Total Quality provides an umbrella under which everyone in the organization can strive and create customer satisfaction at continually lower real costs.

Definition
TQM is composed of three paradigms:

Total: Organization wide
Quality: With its usual Definitions, with all its complexities (External Definition)
Management: The system of managing with steps like Plan, Organize, Control, Lead, Staff, provisioning and suchlike[citation needed].
As defined by the International Organization for Standardization (ISO):

"TQM is a management approach for an organization, centered on quality, based on the participation of all its members and aiming at long-term success through customer satisfaction, and benefits to all members of the organization and to society."[citation needed] One major aim is to reduce variation from every process so that greater consistency of effort is obtained. (Royse, D., Thyer, B., Padgett D., & Logan T., 2006)
In Japan, TQM comprises four process steps, namely:

Kaizen – Focuses on "Continuous Process Improvement", to make processes visible, repeatable and measurable.
Atarimae Hinshitsu – The idea that "things will work as they are supposed to" (for example, a pen will write).
Kansei – Examining the way the user applies the product leads to improvement in the product itself.
Miryokuteki Hinshitsu – The idea that "things should have an aesthetic quality" (for example, a pen will write in a way that is pleasing to the writer).[citation needed]
TQM requires that the company maintain this quality standard in all aspects of its business. This requires ensuring that things are done right the first time and that defects and waste are eliminated from operations.[citation needed]

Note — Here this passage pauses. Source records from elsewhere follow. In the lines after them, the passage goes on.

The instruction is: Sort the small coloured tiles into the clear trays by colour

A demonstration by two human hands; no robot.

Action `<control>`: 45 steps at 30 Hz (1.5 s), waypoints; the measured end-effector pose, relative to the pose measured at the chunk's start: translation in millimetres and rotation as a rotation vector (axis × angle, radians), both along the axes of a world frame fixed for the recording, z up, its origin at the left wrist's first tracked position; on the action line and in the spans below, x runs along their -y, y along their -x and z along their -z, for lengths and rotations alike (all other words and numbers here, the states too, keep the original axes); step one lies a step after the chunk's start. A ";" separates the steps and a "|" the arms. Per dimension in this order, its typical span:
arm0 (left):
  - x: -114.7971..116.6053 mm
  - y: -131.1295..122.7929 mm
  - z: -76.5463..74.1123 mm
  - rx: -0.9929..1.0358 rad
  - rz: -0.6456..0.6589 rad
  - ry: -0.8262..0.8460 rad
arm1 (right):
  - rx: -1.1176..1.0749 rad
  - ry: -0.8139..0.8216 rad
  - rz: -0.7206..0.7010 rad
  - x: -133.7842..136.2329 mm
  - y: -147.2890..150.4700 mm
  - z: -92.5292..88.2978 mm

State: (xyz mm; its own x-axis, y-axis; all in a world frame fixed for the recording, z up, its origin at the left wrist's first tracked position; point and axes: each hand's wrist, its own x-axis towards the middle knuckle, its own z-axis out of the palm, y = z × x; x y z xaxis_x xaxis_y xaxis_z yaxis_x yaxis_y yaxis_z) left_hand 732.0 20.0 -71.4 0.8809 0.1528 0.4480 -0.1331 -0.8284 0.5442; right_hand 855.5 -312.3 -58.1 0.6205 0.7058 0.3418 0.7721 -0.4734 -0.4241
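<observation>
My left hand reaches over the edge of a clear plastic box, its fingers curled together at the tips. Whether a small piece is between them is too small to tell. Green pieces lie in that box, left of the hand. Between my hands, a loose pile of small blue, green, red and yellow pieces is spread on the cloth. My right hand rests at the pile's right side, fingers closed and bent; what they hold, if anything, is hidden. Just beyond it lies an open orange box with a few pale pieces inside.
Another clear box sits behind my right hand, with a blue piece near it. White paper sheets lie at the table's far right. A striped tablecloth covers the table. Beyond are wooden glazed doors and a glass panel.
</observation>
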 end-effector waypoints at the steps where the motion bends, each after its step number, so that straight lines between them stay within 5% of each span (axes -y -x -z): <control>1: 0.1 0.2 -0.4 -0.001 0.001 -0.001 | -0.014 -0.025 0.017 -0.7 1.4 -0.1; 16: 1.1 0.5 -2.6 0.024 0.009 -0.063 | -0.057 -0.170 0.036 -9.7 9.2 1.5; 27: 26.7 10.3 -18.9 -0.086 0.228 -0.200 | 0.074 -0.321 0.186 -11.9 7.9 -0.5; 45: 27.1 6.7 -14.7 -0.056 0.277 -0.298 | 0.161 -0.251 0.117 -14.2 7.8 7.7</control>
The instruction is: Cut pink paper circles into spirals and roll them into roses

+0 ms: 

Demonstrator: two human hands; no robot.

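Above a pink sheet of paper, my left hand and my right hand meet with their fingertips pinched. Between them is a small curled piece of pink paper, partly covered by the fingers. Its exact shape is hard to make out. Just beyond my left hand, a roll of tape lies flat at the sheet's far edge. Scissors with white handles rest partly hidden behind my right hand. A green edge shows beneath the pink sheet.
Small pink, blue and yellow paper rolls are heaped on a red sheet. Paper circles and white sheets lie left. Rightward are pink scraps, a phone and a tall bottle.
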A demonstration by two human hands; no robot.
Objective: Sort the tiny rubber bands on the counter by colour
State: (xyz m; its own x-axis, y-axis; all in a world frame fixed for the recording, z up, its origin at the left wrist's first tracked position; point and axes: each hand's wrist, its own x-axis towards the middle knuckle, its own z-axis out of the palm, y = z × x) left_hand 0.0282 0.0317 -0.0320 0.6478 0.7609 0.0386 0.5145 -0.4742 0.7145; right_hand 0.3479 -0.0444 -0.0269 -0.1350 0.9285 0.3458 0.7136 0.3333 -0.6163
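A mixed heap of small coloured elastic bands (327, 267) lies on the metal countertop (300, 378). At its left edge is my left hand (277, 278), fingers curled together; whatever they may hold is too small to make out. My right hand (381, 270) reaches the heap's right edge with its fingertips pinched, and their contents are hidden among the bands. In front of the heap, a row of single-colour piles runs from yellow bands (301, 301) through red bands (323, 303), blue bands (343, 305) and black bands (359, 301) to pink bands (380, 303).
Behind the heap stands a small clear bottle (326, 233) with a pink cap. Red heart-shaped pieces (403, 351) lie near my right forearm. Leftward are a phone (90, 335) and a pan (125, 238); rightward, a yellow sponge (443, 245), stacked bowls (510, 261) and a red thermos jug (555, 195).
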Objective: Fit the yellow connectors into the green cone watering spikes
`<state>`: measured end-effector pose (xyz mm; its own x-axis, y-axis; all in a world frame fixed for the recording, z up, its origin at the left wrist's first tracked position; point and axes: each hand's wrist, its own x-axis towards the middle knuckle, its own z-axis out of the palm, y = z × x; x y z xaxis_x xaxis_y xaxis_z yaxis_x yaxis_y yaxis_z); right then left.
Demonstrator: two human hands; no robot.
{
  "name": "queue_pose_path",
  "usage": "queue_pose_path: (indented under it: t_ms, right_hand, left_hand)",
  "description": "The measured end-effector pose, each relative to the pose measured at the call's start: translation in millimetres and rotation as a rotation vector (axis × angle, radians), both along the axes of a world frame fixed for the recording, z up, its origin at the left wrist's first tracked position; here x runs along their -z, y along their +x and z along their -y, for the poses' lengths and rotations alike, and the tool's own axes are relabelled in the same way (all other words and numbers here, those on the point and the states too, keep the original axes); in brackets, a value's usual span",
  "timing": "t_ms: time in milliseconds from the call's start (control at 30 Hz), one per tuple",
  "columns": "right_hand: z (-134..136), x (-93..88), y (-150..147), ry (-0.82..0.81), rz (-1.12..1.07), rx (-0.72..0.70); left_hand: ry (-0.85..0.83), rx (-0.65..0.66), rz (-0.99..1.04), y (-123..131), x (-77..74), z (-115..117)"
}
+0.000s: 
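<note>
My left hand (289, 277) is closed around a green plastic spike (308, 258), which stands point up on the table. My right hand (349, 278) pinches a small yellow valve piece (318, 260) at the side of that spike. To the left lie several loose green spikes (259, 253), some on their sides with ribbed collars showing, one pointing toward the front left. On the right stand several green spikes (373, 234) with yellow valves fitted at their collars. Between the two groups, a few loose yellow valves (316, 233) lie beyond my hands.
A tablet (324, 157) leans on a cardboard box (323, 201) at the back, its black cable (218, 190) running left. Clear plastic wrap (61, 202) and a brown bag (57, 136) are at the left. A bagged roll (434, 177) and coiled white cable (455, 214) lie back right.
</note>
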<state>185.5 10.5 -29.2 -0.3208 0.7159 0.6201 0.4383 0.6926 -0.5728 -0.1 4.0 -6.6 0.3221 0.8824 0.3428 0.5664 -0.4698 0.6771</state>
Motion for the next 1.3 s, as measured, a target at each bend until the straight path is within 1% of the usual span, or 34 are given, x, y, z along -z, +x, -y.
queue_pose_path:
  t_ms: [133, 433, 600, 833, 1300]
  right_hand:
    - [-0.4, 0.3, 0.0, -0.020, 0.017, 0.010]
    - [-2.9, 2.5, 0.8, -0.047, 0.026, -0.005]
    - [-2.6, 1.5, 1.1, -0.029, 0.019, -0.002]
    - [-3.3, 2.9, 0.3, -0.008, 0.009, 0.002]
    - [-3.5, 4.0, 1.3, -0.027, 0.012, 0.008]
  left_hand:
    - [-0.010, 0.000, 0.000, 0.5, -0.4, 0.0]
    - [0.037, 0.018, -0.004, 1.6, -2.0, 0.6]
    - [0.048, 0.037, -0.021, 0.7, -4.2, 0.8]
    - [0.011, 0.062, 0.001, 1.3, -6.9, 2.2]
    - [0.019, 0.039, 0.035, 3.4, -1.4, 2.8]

A Comprehensive Definition
TQM Total Quality Management is the management of total quality. We know that management consists of planning, organizing, directing, control, and assurance. Then, one has to define "total quality". Total quality is called total because it consists of 3 qualities : Quality of return to satisfy the needs of the shareholders, Quality of products and services to satisfy some specific needs of the consumer (end customer) and Quality of life - at work and outside work - to satisfy the needs of the people in the organization. This is achieved with the help of upstream and downstream partners of the enterprise. To this, we have to add the corporate citizenship, i.e. the social, technological, economical, political, and ecological (STEPE) responsibility of the enterprise concerning its internal (its people) and external (upstream and downstream) partners, and community. Therefore, Total quality management goes well beyond satisfying the customer, or merely offering quality products (goods and/or services). Note that we use the term consumer or end customer. The reason is that in a Supply Chain Management approach, we don't have to satisfy our customers' needs but the needs of our customers' customers' all the way to the end customer, the consumer of a product and/or service. By applying this definition an enterprise achieves Business Excellence, as suggested by the Malcolm Baldrige (American) and the EFQM (European) Performance Excellence Models. To do that, one has to go well beyond ISO 9000 Standards series as suggested by these standards (ISO 9001, then ISO 9004, then Total Quality).[citation needed]


Origins
"Total Quality Control" was the key concept of Armand Feigenbaum's 1951 book, Quality Control: Principles, Practice, and Administration, a book that was subsequently released in 1961 under the title, Total Quality Control (ISBN 0-07-020353-9).W. Edwards Deming, Joseph Juran, Philip B. Crosby, and Kaoru Ishikawa also contributed to the body of knowledge now known as TQM.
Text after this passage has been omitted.